This week I wrote a post about tempo runs as I was enthused by that training method and the benefits I got from it. I thought I may have written about tempo runs before so not wanting to churn out old stock, well before pen met paper (or rather, fingerprint met microscopically thin laptop keyboard), I searched my site for any other posts where I’d talked about tempo running. One that came back was music of the moocher. I read it through and while tempo runs are only briefly referenced, I spotted this sentence about halfway down:

But just as some people run barefoot, I found that I wasn’t allowed to wear headphones in my first race…

runanother

The paragraph references the previous one about the importance of running shoes but on the re-read it’s just… clumsy. What is the link between running barefoot and wearing headphones in a race? Do people really turn up to races without running shoes? Is barefoot running really against the rules?
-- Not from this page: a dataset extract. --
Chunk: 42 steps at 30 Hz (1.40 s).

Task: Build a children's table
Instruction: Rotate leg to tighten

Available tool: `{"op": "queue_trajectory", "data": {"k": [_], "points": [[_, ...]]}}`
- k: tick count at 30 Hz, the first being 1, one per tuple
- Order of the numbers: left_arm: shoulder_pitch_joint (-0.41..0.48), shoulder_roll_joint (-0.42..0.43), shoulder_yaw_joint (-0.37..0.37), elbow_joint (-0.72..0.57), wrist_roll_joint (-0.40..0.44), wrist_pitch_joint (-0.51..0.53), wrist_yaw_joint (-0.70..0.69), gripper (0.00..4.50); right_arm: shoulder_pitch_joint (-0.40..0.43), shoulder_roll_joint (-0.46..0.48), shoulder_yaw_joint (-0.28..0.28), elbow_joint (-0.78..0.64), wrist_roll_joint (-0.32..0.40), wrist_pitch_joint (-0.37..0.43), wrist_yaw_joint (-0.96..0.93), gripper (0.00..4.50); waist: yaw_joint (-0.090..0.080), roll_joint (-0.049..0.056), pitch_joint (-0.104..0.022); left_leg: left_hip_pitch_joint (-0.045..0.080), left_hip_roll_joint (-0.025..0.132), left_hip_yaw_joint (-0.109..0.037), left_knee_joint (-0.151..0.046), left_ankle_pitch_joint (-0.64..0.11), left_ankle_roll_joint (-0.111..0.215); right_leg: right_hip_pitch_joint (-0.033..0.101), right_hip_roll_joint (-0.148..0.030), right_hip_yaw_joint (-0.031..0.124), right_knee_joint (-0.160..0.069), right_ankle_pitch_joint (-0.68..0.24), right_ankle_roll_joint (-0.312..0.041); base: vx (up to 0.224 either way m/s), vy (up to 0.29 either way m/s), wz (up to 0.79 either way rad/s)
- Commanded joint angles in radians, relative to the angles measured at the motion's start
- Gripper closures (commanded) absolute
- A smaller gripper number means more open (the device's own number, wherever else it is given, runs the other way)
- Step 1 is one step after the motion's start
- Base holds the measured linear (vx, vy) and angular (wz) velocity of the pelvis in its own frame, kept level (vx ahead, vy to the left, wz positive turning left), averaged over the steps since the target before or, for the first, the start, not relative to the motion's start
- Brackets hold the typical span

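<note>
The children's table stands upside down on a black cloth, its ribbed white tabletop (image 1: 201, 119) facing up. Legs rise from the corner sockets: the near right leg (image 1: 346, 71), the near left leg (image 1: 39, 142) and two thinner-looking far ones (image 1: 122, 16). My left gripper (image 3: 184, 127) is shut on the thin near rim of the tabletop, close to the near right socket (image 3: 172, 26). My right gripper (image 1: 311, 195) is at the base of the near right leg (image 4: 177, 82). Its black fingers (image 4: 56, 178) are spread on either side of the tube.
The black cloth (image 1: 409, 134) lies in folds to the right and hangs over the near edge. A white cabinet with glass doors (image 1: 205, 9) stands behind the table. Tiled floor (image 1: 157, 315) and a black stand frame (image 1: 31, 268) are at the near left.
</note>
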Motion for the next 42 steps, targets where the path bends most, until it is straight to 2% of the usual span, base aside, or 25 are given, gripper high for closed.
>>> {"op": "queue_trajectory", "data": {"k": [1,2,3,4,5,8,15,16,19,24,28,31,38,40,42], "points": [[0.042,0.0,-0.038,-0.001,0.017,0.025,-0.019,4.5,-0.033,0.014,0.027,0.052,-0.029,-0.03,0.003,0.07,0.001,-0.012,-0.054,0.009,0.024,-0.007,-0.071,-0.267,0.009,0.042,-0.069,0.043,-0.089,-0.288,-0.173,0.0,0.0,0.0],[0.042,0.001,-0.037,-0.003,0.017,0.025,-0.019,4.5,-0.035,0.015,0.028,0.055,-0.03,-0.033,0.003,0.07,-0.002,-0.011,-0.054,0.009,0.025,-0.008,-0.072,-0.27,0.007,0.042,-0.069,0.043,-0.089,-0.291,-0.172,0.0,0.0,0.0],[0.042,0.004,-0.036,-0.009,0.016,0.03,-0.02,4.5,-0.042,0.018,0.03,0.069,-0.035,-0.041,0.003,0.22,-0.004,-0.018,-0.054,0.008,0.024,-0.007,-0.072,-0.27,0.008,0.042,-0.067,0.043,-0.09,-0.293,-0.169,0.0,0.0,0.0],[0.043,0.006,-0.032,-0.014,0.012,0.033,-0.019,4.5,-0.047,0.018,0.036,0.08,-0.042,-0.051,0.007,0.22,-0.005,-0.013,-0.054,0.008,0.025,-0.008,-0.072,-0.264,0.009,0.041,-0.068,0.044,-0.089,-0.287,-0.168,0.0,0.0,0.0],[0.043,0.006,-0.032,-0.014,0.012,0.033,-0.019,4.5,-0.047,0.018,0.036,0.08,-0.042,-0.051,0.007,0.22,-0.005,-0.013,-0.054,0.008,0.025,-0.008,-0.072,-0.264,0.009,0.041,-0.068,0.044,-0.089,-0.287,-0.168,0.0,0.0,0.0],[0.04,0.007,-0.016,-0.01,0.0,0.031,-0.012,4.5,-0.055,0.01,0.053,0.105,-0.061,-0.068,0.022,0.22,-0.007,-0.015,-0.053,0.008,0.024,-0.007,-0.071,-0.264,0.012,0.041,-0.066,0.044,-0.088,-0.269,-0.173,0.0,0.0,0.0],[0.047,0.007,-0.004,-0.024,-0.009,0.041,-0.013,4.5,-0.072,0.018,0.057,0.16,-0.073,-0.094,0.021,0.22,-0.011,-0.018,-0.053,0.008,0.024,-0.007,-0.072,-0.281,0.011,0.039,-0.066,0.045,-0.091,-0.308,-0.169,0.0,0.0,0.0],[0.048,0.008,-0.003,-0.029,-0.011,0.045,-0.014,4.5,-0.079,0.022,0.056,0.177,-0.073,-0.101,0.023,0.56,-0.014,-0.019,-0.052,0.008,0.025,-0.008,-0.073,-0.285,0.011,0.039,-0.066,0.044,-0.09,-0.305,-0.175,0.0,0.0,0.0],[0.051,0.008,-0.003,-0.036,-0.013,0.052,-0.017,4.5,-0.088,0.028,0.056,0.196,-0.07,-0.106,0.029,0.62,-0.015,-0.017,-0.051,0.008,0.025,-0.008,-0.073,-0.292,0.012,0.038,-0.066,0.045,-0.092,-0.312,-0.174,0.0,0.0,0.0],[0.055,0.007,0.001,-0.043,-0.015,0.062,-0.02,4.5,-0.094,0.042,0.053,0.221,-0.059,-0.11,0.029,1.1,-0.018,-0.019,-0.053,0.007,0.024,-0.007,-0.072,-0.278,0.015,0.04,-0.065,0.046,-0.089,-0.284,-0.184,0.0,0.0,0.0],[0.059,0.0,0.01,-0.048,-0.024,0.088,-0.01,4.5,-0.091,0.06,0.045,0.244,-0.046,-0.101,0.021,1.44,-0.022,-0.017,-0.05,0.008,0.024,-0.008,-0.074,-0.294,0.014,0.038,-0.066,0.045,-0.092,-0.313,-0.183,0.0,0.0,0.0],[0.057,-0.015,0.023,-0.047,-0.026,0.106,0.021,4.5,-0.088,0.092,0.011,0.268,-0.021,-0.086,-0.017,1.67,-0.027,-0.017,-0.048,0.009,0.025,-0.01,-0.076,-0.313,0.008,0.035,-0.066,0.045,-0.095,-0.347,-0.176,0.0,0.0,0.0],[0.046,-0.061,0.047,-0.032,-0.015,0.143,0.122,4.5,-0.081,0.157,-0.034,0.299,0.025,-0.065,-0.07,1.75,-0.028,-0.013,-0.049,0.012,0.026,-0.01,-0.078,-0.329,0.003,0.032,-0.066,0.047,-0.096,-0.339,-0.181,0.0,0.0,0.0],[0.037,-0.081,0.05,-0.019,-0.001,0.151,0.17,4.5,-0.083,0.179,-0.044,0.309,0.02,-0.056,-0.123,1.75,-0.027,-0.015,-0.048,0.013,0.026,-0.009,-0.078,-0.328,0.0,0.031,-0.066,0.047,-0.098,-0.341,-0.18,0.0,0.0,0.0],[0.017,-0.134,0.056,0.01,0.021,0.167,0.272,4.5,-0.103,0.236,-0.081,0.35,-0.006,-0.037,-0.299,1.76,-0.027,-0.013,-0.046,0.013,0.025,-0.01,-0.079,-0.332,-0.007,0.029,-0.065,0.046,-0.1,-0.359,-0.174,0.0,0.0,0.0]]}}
So the question is: are blog posts a moment in time, frozen in carbonite. Or should we go back and hoover up the crumbs once in a while? I don’t believe in making fundamental changes to a post that will end up changing the context, tone, or anything dramatic. However, I will change an obvious typo if I spot it: the boy scout method of leaving things better than how you found them.

But reviewing and editing old posts for errors similar to the one above is going to be time consuming. Can we just accept that at some point there was a relevant matter about running barefoot (albeit only in my head), or does this whole post need removing from the internet until it’s corrected (perhaps with a formal handwritten apology to anyone unfortunate enough to have read it?). 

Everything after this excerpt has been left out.